In the Gospel of Mark we find Jesus in discussion with the Sadducees about the resurrection. That particular Jewish sect didn’t believe in the resurrection, accepting only the Pentateuch as Scripture. So they came to the Lord with a challenge involving 7 brothers who had married the same woman after her former husband had died. Whose wife would this woman be at the resurrection was the question asked of Jesus.
The Lord defeated their attempt to confound Him by telling them that they didn’t know the Scriptures and so were unable to understand what the resurrection life would be like. I think that’s a good warning to you and me also. Most of those reading this post don’t doubt the reality of the resurrection–that’s not the lesson we can draw from here. But most Christians have an imperfect knowledge of the Word of God as found in the Bible. Consequently we can occasionally find ourselves saying or doing things that are contrary to God’s Word.
For example, God is very clear about the damage that can be done by idle gossip about someone. And yet there are few of us who do not regularly engage in gossip. God is also very clear about His care and concern for the least, the last and the lost amongst us. And there is nothing in His Word that would divided the poor in this world into the categories “deserving” and “undeserving.” Yet how often we do just that very thing, saying there are people we should help and people we should not. And then there’s war. Our nation has been engaged in some form of war of another for most of my life. Yet we claim to serve a Lord who told us to turn the other cheek. We bow before a God who told us that we are to trust not in weapons but in the Name of the Lord our God for our security.

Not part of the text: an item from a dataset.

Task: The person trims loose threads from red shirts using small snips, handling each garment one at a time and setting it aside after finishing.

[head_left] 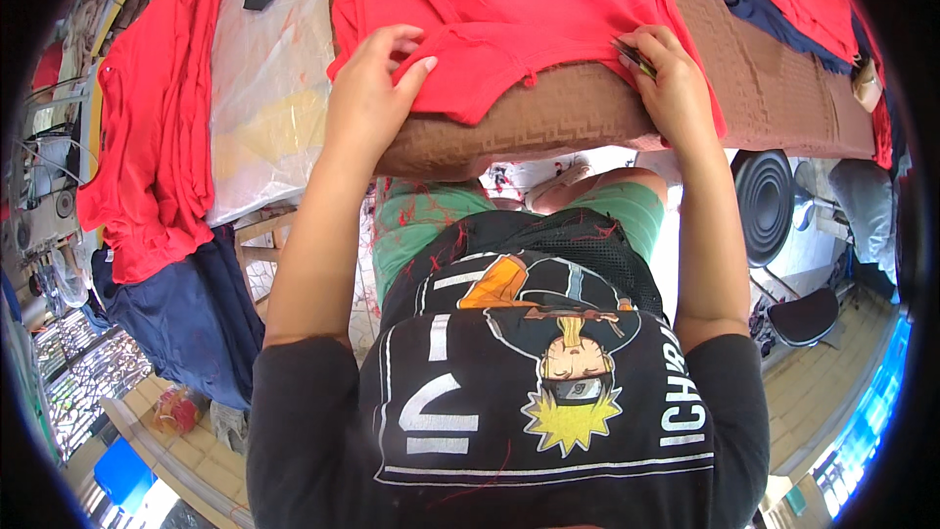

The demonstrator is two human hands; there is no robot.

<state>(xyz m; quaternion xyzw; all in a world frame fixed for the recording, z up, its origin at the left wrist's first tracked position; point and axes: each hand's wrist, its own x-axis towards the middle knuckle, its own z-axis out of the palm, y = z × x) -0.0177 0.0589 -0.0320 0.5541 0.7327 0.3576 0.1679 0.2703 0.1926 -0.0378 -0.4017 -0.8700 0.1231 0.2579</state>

Friends, I don’t think it should come as a surprise to anyone that many of the generations who came before us had a far better grasp of Scripture than do the ones alive today. They still failed to live perfectly, but I suspect they knew they were failing and weren’t fooling themselves into thinking everything was good between them and God.
There’s really only one way to rectify this problem–study the Word of God. Read it for yourself. Study it in conjunction with other Christians. Don’t skip quickly pass the parts that challenge you or that are hard to understand. God wants us to know the easy to accept parts and the hard to understand parts. The Bible has been rightly called God’s love letter to the Church. And so it is. I’m going to end by quoting a song by Cary Landry.
Great things happen when God mixes with us, great and beautiful, wonderful things, great things happen when God mixes with us. Some find hope, some find peace, some people even find joy. Some see things that they never saw before and some people find that they must now begin to change. Great things happen when God mixes with us.
And He mixes with us in Word He has given us in the Bible.